18. Chair Back Close-up
The carving here is quite intricate and
resembles intertwined bamboo. This
general motif can be found in many of
the more decorative Chippendale
pieces.
Chippendale offered a series of chairs
and tables in what he called the
"Chinese" style.
19. Table Front Close-up
This Chippendale card table features
fine hand carving. It was made around
1770 from mahogany. Such a table is
museum quality and quite rare. Its
quality places it in the category of art
and would demand a museum level
price tag at auction.
The top is hinged to allow enough
space for a card game. The legs are
cabriole in shape and end in carved
"hairy-paw" feet.
(Return to slide 34)
20. Chippendale Mahogany
Card Table
People played cards before
Chippendale. Compare this Queen
Anne card table with the Chippendale
table in the previous slide to further
your understanding of how the two
styles differ. This photo illustrates the
hinged top complete with dished
money wells and carved candle
hollows for gaming well past the
midnight hours.
The transition from Queen Anne to
Chippendale was gradual, with much
sharing of design elements.
21. Queen Anne Card Table
How would you describe the differences
between these two chairs? The chair on the
left is Queen Anne, the side chair on the right
is Chippendale.
The Chippendale features more intricate
carving and is generally more decorative.

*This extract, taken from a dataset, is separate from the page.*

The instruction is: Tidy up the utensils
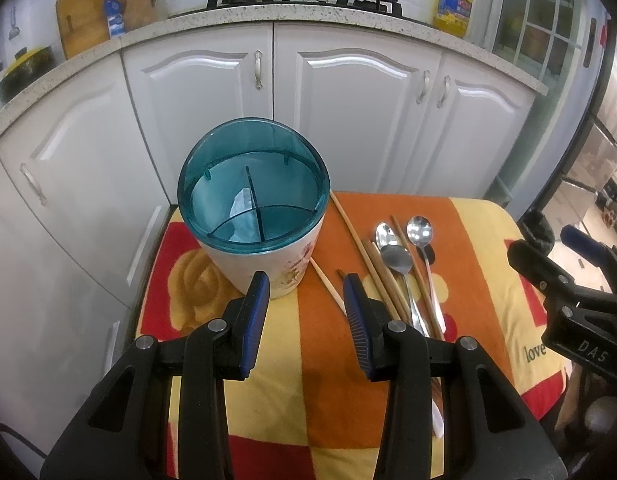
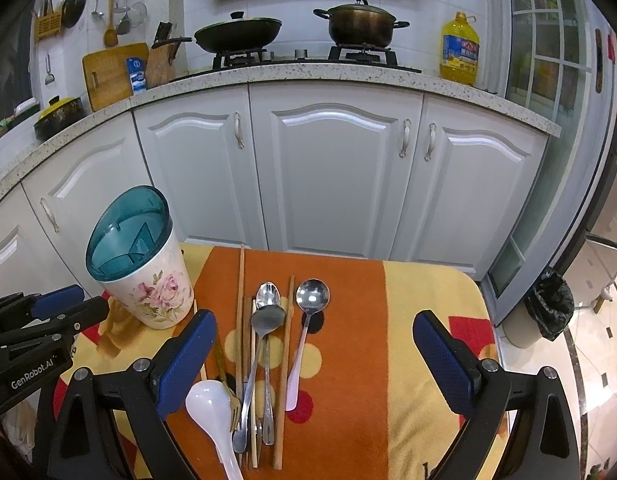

The Queen Anne features the traditional vase
shaped splat and crested back, while the
Chippendale splat is carved in an
intertwining design.
The Queen Anne chair has more elaborately
decorated legs than was typical for such a
chair, but the Chippendale has even more
decoration.
The Queen Anne is a side chair while the
Chippendale is an arm chair.
The Chippendale chair back has
characteristic Chippendale "ears" while the
Queen Anne back is rounded.
Both chairs are of contemporary.
22. Queen Anne Chair (left)
Chippendale Chair (right)
This dressing table clearly shows that
decorative carving ruled the
Chippendale period. The table bears
many similarities to earlier Queen
Anne tables, but its overall look is
heavier and more ornate.
This table illustrates what the
soon-to-be-popular Federal style
rejected -- carved ornamentation.
Although quite skillful and difficult to
produce, carving as a decoration was
later rejected in favor of other forms.
(Return to slide 25)
23. Chippendale Dressing
Table
Sofa's did exist in the 18th century, but
they were rare and mostly for the upper
classes. The shape of the back of this
sofa is usually called camel back even
though it bears little resemblance to the
shape of an actual camel's back. The
upholstered arms are scrolled, the
square mahogany legs are joined by
stretchers.
This sofa was made around 1770 and is
signed "John Harris, Newburyport,
Massachusetts." The sofa is original
but the upholstery is not.
24. Chippendale Sofa
Compare this fine Chippendale high chest to
a Queen Anne version in the next slide.
Switch between the two slides now and note
both differences and similarities.
Both have similar proportions and shapes,
but the Queen Anne piece has longer legs.
The carving on the Chippendale is very
elaborate. The bonnet top has carvings of
shell and floral designs and impressive
finials. The Queen Anne has no decorative
pediment.
The edges of the Chippendale are fluted
columns, not plain ninety degree corners.
The handles (called “pulls”) are brass. The
decorative brass plates behind the handles
and around the keyholes on the drawers are
called escutcheons. Again, the Chippendale
chest showcases more elaborate shapes.
Compare this high chest to the dressing table
in slide 23 and you see that the piece is
really a chest-on-chest. The bottom is a
lowboy or dressing table with the chest atop.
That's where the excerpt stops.